Convert a the data into a torch::dataset() which the vaeac model creates batches from.

vaeac_dataset(X, one_hot_max_sizes)

Arguments

X

A torch_tensor contain the data of shape N x p, where N and p are the number of observations and features, respectively.

one_hot_max_sizes

A torch tensor of dimension n_features containing the one hot sizes of the n_features features. That is, if the ith feature is a categorical feature with 5 levels, then one_hot_max_sizes[i] = 5. While the size for continuous features can either be 0 or 1.

Details

This function creates a torch::dataset() object that represent a map from keys to data samples.

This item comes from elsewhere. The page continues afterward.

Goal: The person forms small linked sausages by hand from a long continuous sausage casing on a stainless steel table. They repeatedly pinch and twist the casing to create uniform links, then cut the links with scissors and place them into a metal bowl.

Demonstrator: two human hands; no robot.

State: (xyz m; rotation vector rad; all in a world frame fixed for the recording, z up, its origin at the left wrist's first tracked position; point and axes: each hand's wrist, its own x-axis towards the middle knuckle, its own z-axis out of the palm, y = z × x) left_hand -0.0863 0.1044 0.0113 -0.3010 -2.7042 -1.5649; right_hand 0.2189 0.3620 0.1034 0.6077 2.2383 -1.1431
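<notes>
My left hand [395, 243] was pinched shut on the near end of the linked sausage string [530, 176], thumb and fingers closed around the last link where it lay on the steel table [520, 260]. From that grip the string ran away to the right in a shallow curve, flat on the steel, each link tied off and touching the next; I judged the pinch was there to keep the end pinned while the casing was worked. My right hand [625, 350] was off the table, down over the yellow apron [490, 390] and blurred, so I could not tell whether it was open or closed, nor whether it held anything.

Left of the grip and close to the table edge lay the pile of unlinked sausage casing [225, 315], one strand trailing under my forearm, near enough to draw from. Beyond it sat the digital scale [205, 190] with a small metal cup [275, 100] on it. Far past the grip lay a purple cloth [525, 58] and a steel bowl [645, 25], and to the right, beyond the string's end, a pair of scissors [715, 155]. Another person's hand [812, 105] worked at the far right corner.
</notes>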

It is used by the torch::dataloader() to load data which should be used to extract the batches for all epochs in the training phase of the neural network. Note that a dataset object is an R6 instanc, see https://r6.r-lib.org/articles/Introduction.html, which is classical object-oriented programming, with self reference. I.e, vaeac_dataset() is a subclass of type torch::dataset().

Author

Lars Henry Berge Olsen

Examples

if (FALSE) { # \dontrun{
p <- 5
N <- 14
batch_size <- 10
one_hot_max_sizes <- rep(1, p)
vaeac_ds <- vaeac_dataset(
  torch_tensor(matrix(rnorm(p * N), ncol = p),
    dtype = torch_float()
  ),
  one_hot_max_sizes
)
vaeac_ds

vaeac_dl <- torch::dataloader(
  vaeac_ds,
  batch_size = batch_size,
  shuffle = TRUE,
  drop_last = FALSE
)
vaeac_dl$.length()
vaeac_dl$.iter()

vaeac_iterator <- vaeac_dl$.iter()
vaeac_iterator$.next() # batch1
vaeac_iterator$.next() # batch2
vaeac_iterator$.next() # Empty
} # }